Weighted averages are calculated by weighting each input by the fair value of the respective financial instruments except for
collateralized debt and loan obligations, principal investments, other debt, corporate bonds, long-term borrowings and derivative
instruments where some or all inputs are weighted by risk.
(3) This is the predominant valuation technique for this major asset or liability class.
(4) Investments in funds measured using an unadjusted NAV are excluded.

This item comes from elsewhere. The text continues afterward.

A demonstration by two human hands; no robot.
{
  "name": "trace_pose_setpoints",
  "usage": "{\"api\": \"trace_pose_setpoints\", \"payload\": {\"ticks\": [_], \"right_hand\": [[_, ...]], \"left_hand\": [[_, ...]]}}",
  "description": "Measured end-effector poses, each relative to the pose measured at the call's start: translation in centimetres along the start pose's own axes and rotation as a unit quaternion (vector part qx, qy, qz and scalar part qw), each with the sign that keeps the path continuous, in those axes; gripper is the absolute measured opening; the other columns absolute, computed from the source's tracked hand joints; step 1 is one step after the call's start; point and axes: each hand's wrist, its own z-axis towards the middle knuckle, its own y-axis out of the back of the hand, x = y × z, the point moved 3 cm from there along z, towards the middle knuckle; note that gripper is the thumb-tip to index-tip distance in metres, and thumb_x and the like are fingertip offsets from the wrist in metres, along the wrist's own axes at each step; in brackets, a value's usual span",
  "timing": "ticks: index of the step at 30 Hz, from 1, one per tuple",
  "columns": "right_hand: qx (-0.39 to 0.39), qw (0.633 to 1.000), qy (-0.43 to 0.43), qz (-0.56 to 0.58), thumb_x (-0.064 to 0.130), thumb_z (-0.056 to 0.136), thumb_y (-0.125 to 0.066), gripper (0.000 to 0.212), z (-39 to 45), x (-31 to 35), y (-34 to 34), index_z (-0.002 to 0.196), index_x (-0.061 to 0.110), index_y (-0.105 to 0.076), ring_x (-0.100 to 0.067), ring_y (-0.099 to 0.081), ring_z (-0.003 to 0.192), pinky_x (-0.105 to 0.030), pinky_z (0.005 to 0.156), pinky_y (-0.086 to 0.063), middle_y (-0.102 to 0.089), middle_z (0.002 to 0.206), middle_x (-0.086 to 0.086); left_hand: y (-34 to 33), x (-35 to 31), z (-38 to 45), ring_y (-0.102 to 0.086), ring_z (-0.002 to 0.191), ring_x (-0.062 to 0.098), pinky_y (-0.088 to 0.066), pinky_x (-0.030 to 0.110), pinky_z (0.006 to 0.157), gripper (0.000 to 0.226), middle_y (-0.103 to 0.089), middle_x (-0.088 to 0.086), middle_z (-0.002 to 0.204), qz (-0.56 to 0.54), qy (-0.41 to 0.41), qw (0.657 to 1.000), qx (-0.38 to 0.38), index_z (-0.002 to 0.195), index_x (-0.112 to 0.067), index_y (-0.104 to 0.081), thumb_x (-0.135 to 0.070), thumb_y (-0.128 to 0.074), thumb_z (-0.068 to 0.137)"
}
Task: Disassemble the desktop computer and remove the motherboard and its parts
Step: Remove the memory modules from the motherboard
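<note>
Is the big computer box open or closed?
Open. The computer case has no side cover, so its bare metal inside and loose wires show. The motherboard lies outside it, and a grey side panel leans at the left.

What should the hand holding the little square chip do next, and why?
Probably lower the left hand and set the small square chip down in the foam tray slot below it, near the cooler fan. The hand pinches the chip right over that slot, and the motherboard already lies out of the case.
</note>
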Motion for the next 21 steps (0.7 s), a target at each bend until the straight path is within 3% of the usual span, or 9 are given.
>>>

(5) Credit Valuation Adjustment (“CVA”) and FVA are included in the balance, but excluded from the Valuation Technique(s) and
Significant Unobservable Input(s) in the table above. CVA is deemed to be a Level 3 input when the underlying counterparty credit
curve is unobservable. FVA is deemed to be a Level 3 input in its entirety given the lack of observability of funding spreads in the
principal market.
(6) The data structure of the significant unobservable inputs used in valuing Interest rate contracts, Foreign exchange contracts and certain
Equity contracts may be in a multi-dimensional form, such as a curve or surface, with risk distributed across the structure. Therefore, a
simple average and median, together with the range of data inputs, may be more appropriate measurements than a single point weighted
average.
(7) Includes derivative contracts with multiple risks (i.e., hybrid products).
Sensitivity of the fair value to changes in the unobservable inputs:
(A) Significant increase (decrease) in the unobservable input in isolation would result in a significantly higher (lower) fair value
measurement.
(B) Significant changes in credit correlation may result in a significantly higher or lower fair value measurement. Increasing (decreasing)
correlation drives a redistribution of risk within the capital structure such that junior tranches become less (more) risky and senior
tranches become more (less) risky.
(C) Significant increase (decrease) in the unobservable input in isolation would result in a significantly lower (higher) fair value
measurement.
(D) There are no predictable relationships between the significant unobservable inputs.